Nuclae(ニュークレ)
『Bringing Out The Beast(ブリニング・アウト・ザ・ビースト)』

元Integrity(インテグリティ)のギタリストにして、SF作家であるAaron Melnick(アーロン・メルニック)によって結成され、自らのサウンドをSFシュケイザー・ヘヴィー・ハードコアと名付けられたバンドのデビュー作。これがかなり実験的なサウンド追及している。

バンド名のNuclae(ニュークレ)とは、遺伝子編集された人々という意味で、例えるならジョジョの奇妙な冒険の第二部に登場するカーズのように、DNAを自在に編集できる人間のことを指している。

そのサウンドは、ハードコアの野太いギターから、GISM(ギズム)のような日本のハードコア、クラッシクメタル、音をミニマムに絞ったアコースティック・ギター、ゴズ、ノイズなどが融合したインストゥルメンタル。ランディ―内田からの影響が強いヘヴィーなギター・サウンドと、不吉な寂寥感に満ちたアコースティックが、行き来するサウンドで、抑制の効いた歌声で、あきらめや気だるさ、絶望や孤独などのダウナーな感情に満ちている。

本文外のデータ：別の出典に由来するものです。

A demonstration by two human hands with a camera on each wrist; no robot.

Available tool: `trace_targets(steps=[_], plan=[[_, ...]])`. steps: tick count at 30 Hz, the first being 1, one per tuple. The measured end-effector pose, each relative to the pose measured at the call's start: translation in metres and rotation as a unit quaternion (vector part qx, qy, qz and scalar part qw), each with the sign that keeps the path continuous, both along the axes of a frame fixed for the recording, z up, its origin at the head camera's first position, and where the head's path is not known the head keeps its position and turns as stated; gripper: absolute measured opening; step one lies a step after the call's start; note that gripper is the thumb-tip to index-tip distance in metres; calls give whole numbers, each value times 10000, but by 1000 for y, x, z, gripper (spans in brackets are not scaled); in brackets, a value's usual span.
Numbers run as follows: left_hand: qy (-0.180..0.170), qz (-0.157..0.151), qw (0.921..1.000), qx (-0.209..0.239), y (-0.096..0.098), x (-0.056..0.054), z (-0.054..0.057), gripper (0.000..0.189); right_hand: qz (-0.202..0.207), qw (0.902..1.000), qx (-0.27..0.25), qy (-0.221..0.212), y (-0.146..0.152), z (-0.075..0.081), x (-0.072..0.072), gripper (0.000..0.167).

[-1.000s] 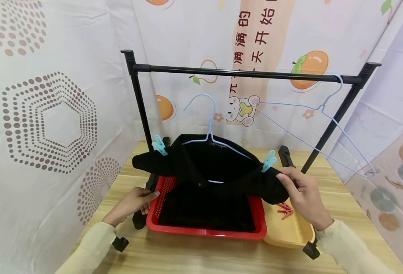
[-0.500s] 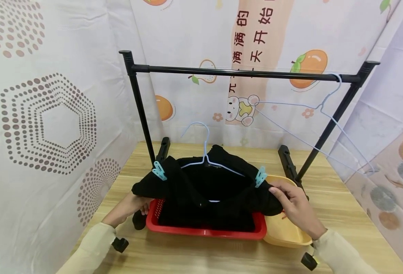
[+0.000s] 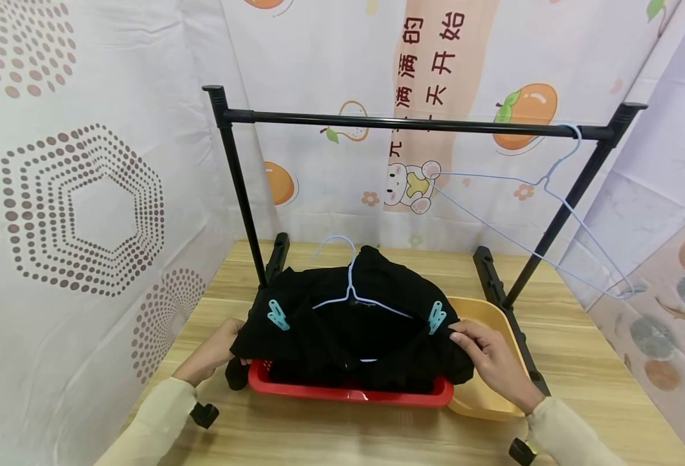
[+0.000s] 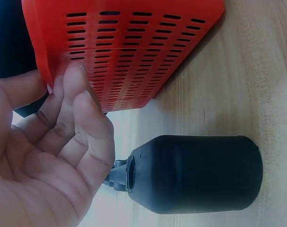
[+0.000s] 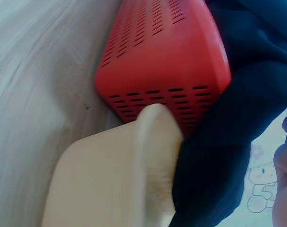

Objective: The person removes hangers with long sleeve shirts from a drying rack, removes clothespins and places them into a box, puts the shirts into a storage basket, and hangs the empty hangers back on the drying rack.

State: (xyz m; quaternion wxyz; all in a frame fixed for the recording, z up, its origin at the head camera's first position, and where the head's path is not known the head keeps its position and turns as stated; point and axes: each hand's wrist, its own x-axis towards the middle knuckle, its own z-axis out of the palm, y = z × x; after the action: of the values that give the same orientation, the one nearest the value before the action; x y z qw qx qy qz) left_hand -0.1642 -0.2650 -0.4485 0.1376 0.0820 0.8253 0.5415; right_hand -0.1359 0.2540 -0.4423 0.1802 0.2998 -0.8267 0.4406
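Note:
In the head view, a black shirt (image 3: 400, 278) lies over a red basket (image 3: 348, 395), covering most of its inside. The shirt is on a light blue wire hanger (image 3: 350, 275) whose hook points up. One turquoise clothespin (image 3: 277, 315) sits at its left shoulder, another clothespin (image 3: 436, 318) at its right. My right hand (image 3: 493, 362) pinches the sleeve on the right. My left hand (image 3: 217, 349) grips the basket's left rim. In the left wrist view, its thumb lies over that rim and fingers (image 4: 79, 78) curl beneath it.
A black garment rack (image 3: 406, 123) stands over the table, with a second blue hanger (image 3: 546, 183) on its right end. A yellow tray (image 3: 484, 404) stands right of the basket, partly under the sleeve. A black cylindrical rack foot (image 4: 195, 175) lies near my left hand.
The shirt and its hanger have come down onto the basket, and the hook is lower. My right hand moved down and left with the sleeve. My left hand stays at the rim.

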Motion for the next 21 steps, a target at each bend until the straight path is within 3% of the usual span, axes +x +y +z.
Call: trace_targets(steps=[8, 15, 21], plan=[[-31, 421, 9978, -513, 3, -1, 0, 16, 73, 9997, 114, -219, 1, -11, -1, 30], [81, 400, 9966, -721, 4, 1, 2, 16, 34, 9991, 213, -363, 2, -18, -1, 28], [246, 608, 9932, -964, 2, 1, 2, 20, -1, 9992, 287, -280, 2, -20, -1, 28]])
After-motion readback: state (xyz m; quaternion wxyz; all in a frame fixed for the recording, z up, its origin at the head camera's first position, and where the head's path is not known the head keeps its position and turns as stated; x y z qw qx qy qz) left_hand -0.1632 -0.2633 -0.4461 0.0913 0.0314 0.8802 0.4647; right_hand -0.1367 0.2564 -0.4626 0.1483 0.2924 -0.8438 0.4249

地獄の底で鳴っているような気が滅入るような重苦しギターサウンド、そこに悪魔が召喚するようなギターソロが、神秘的な美しさを放っている。重苦しいヘヴィーなギターサウンドと、ミニマムで不吉な寂寥感のアコースティック、ダウナーな感情にまとめられた激しさと静けさが行き来するサウンド。Nuclae(ニュークレ)にしかない独特な個性を放っている作品なのだ。